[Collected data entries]
----

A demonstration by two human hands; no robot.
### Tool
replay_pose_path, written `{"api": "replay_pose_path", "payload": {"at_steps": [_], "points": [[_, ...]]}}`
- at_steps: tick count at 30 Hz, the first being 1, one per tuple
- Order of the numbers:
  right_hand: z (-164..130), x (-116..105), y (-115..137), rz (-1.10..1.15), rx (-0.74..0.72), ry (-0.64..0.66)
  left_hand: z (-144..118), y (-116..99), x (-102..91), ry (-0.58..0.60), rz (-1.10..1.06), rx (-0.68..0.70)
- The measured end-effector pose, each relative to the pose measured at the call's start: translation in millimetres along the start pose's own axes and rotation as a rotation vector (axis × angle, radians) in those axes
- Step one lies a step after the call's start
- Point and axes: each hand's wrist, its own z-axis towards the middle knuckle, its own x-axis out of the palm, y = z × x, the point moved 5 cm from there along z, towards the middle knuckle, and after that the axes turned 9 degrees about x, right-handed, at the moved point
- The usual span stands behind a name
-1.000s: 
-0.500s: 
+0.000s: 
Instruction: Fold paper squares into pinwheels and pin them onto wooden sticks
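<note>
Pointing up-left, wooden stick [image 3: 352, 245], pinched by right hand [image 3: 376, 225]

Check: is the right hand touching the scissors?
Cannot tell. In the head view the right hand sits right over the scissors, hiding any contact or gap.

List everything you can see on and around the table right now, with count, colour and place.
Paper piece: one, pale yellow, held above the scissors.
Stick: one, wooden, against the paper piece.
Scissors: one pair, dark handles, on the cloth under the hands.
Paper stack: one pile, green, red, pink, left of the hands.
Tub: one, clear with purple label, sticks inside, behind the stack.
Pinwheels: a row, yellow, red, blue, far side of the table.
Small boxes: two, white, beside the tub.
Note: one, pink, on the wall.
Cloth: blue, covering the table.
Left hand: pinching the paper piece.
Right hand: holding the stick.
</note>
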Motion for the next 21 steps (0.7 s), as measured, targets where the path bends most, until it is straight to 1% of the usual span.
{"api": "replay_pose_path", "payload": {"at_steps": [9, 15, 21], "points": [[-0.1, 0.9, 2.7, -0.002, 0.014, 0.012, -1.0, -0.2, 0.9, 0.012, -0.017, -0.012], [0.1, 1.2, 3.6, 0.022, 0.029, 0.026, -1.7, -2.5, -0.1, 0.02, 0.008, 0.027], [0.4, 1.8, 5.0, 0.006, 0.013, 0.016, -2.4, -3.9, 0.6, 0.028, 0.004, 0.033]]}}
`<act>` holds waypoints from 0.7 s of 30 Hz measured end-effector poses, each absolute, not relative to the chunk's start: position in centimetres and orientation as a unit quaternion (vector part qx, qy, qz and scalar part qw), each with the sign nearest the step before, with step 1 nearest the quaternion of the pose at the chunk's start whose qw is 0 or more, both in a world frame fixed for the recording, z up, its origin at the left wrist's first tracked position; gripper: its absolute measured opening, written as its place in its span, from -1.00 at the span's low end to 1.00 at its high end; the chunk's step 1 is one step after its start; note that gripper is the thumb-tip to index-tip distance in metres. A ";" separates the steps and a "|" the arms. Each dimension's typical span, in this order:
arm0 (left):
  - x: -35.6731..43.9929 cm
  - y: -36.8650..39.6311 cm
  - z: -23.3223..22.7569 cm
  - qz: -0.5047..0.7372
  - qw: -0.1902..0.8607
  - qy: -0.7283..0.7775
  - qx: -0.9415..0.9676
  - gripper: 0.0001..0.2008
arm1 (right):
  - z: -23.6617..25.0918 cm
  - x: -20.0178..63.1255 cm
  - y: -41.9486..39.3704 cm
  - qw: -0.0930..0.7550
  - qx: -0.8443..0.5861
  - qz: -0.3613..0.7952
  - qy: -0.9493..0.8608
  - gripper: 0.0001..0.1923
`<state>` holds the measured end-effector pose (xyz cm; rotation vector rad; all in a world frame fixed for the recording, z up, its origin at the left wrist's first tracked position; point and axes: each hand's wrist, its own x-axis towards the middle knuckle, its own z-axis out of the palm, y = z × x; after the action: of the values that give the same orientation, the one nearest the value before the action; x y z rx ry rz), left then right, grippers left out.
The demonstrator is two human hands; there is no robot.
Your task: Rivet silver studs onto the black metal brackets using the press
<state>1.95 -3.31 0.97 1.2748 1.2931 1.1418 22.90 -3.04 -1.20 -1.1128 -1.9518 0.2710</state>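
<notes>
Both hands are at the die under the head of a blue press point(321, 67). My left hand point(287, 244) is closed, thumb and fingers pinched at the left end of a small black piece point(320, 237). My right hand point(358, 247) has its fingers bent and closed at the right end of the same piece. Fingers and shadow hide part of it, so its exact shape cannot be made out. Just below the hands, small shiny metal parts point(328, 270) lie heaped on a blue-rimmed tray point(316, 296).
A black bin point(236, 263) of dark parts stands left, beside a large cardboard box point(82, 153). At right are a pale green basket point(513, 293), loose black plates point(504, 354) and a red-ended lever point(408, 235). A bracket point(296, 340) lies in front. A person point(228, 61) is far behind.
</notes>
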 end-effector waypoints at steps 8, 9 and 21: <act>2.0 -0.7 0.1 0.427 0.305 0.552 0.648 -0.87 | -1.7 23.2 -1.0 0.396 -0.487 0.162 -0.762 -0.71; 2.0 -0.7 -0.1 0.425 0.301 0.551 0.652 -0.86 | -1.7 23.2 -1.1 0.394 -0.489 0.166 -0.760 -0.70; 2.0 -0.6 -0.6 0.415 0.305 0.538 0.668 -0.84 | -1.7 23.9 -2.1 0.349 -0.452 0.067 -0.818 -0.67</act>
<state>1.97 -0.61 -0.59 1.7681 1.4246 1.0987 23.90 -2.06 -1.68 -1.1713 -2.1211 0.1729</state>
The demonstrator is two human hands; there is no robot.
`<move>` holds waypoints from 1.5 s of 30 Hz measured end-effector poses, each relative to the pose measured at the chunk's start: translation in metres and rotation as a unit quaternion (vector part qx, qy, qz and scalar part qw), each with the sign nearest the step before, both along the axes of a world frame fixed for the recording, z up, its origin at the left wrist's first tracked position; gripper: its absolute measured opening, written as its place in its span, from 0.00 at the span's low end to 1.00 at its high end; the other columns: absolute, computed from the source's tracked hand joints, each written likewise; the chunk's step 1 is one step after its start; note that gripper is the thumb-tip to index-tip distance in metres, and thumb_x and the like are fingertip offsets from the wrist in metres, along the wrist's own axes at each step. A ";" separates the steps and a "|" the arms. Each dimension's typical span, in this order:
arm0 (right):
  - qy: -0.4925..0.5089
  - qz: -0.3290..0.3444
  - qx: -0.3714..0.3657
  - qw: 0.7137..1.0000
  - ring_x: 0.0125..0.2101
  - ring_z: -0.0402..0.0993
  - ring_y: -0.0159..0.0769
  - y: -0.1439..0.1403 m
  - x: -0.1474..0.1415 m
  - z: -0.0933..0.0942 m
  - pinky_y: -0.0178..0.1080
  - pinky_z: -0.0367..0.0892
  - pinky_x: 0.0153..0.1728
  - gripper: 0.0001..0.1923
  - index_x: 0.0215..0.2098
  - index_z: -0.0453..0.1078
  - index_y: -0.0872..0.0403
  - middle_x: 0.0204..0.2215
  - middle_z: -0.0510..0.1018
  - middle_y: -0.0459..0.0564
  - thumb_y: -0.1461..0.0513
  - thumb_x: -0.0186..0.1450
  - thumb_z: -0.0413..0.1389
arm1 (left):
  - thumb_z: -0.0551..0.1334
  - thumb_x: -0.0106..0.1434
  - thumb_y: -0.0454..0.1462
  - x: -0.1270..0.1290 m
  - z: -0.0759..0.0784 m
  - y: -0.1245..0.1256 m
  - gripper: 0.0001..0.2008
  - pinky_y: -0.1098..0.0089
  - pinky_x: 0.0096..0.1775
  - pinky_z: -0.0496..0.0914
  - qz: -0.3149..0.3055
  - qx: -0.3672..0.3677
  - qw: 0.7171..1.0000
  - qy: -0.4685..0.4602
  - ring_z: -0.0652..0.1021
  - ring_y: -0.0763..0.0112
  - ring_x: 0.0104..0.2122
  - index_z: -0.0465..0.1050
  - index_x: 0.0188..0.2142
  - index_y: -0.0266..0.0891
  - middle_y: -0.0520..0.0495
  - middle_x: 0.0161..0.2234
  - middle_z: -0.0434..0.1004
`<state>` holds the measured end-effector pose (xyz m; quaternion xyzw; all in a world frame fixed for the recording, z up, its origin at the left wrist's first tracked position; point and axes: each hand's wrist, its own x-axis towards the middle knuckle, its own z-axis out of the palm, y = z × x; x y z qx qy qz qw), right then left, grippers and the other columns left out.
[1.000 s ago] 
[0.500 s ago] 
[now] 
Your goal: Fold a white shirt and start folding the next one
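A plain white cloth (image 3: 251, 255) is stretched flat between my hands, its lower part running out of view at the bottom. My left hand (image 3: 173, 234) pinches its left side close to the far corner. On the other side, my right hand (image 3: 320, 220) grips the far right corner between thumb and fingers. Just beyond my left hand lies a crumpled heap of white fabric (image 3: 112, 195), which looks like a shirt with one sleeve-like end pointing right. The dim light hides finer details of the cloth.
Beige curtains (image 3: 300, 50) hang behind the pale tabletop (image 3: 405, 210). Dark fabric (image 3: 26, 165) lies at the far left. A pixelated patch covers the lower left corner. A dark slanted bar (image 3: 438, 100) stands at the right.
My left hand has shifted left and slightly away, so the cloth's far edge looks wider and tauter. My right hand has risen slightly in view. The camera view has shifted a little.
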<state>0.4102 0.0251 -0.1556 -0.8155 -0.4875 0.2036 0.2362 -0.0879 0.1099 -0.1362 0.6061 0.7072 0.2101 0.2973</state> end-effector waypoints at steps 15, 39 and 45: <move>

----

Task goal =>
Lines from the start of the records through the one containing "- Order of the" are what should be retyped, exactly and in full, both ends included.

Result of this exercise =>
A demonstration by two human hands; no robot.
### Tool
replay_pose_path, written `{"api": "replay_pose_path", "payload": {"at_steps": [_], "points": [[_, ...]]}}`
- at_steps: tick count at 30 Hz, the first being 1, one per tuple
- Order of the numbers:

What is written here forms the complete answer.